__WHAT IS EXPECTED__. Could you show all lines in the entries below that contain the string "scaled"?

__SUPPLIED MATERIAL__.
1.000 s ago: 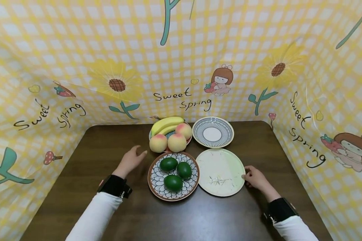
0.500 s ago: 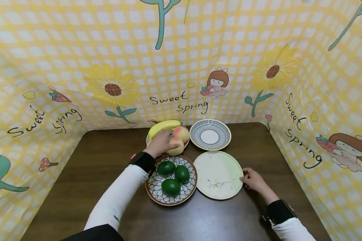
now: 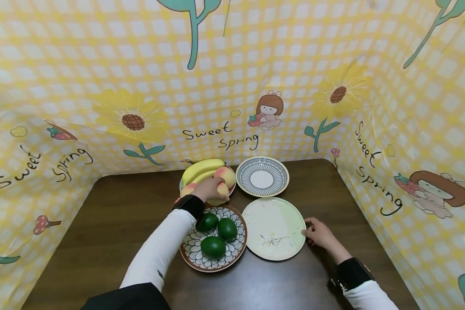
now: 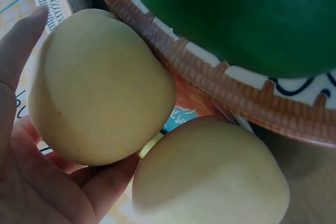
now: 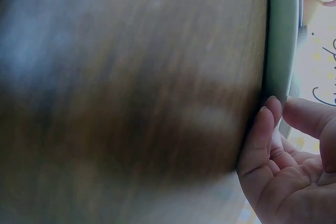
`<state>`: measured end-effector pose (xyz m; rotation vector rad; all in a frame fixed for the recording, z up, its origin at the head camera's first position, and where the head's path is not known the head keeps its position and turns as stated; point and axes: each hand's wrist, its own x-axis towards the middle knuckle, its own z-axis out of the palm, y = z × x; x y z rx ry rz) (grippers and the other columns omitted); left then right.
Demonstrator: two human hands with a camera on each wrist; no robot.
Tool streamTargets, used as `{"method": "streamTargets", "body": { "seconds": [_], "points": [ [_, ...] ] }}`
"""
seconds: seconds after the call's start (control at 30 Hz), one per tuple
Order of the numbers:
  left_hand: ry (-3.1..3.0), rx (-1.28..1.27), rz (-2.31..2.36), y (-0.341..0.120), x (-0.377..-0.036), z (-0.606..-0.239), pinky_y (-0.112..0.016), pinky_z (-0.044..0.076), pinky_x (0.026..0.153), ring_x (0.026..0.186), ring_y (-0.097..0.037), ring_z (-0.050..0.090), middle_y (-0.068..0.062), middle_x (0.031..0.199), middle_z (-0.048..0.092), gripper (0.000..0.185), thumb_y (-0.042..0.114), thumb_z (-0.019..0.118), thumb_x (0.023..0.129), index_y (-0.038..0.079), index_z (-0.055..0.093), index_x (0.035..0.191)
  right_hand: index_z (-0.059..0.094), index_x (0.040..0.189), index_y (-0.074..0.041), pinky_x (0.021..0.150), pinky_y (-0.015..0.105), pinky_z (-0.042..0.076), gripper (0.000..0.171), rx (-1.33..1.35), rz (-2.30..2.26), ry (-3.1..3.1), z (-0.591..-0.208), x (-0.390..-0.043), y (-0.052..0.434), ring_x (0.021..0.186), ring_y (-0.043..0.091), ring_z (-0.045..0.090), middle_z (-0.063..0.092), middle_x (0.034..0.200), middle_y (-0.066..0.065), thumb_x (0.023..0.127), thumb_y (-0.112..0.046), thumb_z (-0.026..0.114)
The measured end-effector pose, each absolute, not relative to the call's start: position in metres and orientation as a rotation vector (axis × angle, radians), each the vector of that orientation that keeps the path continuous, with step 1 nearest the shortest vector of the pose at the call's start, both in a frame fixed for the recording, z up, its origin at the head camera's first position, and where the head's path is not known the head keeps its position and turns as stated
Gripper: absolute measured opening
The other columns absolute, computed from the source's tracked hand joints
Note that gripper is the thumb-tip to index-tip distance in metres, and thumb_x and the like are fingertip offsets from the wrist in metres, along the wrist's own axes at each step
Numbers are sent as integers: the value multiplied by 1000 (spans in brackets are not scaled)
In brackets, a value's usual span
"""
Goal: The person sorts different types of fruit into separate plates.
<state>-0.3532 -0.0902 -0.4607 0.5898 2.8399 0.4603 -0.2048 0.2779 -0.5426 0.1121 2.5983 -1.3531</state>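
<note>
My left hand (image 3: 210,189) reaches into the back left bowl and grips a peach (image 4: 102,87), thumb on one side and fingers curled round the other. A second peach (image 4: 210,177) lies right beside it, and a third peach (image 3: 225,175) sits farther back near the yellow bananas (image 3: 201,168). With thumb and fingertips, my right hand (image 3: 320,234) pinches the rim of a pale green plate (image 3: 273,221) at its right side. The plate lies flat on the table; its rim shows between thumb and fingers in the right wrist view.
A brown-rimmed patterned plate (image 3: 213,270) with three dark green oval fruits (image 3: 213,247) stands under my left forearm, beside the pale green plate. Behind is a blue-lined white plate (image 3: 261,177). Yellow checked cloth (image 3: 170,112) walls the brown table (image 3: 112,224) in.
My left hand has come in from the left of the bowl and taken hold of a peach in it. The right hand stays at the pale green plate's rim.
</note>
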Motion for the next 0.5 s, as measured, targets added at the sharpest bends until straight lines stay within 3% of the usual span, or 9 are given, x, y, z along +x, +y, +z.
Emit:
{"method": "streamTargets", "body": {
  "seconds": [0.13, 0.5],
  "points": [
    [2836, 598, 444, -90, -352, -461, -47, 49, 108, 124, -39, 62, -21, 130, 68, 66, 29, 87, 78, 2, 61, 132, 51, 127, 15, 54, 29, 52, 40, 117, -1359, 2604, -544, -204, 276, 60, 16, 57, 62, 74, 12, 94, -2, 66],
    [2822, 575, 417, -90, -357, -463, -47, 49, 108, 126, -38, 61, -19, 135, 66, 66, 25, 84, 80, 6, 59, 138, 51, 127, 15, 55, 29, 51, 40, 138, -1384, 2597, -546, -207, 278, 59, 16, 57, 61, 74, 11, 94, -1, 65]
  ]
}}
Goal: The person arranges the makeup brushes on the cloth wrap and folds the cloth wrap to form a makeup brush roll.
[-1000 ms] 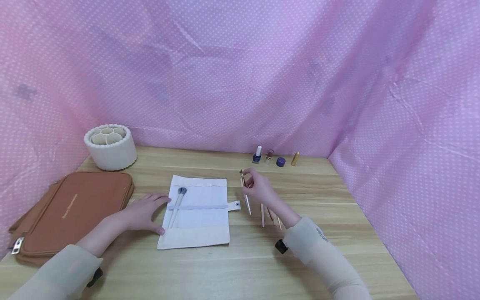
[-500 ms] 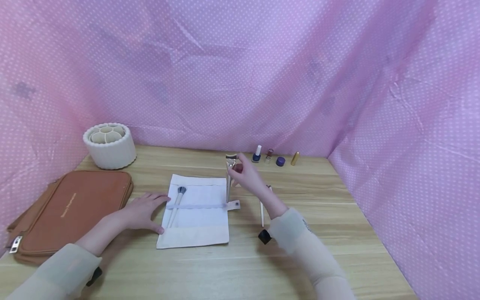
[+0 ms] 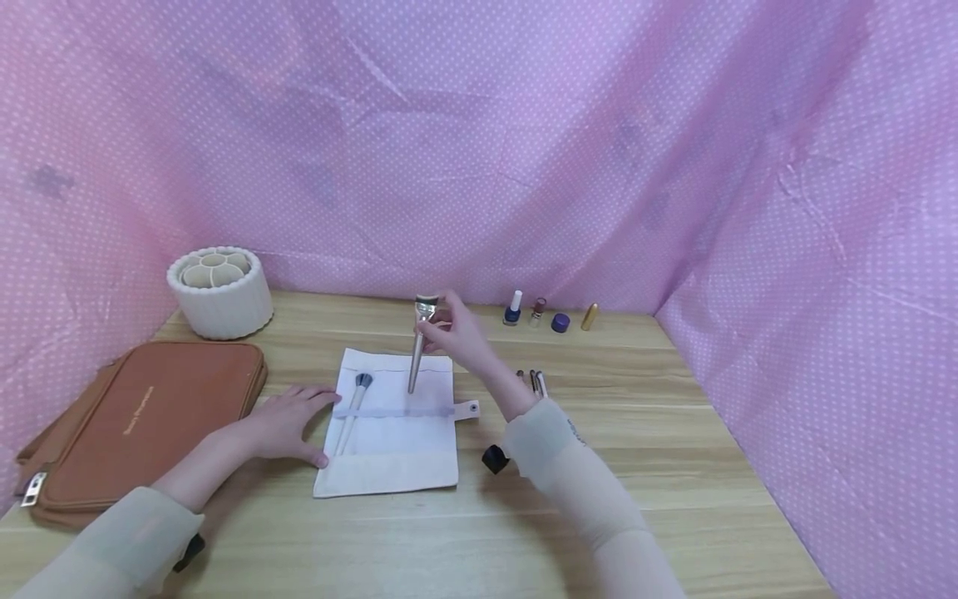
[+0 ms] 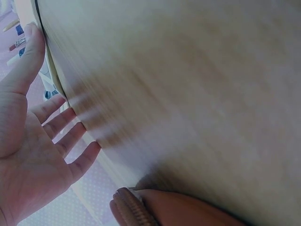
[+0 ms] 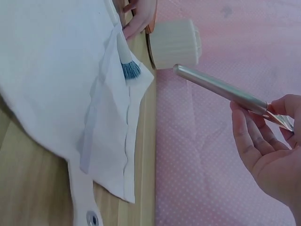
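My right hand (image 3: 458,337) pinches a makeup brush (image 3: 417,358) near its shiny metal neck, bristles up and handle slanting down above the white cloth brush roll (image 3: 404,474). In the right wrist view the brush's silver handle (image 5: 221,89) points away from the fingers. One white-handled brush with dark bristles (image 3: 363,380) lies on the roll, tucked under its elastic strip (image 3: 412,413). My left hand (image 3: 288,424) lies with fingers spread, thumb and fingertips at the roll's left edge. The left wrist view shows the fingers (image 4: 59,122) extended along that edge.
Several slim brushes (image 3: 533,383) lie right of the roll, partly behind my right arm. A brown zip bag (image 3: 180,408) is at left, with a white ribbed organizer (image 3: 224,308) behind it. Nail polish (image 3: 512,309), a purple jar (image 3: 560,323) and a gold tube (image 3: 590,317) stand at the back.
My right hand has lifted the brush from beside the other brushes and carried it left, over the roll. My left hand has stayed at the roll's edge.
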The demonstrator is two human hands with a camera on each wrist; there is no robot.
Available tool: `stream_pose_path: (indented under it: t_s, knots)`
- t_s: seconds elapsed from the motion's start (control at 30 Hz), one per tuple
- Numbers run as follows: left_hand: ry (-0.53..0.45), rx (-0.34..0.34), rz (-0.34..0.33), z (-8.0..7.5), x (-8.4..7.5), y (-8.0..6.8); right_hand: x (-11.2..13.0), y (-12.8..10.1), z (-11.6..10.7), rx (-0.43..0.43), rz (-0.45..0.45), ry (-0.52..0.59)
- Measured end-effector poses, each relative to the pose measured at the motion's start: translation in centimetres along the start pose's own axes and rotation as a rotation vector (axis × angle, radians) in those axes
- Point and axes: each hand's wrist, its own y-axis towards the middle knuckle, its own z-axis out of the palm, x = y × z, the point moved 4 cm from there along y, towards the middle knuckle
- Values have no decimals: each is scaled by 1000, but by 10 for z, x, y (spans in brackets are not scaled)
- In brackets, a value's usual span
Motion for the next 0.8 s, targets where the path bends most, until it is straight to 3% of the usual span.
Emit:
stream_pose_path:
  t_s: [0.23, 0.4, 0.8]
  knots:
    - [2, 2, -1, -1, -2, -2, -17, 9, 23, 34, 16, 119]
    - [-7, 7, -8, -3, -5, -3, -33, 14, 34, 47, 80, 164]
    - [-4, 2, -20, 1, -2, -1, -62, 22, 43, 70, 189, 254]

__RESPONSE TO THIS TASK__.
Numbers are sent as integers: the value multiplied by 1000 (spans in brackets are not scaled)
- Values have no decimals: each is scaled by 1000, but by 10 for z, x, y (spans in brackets are not scaled)

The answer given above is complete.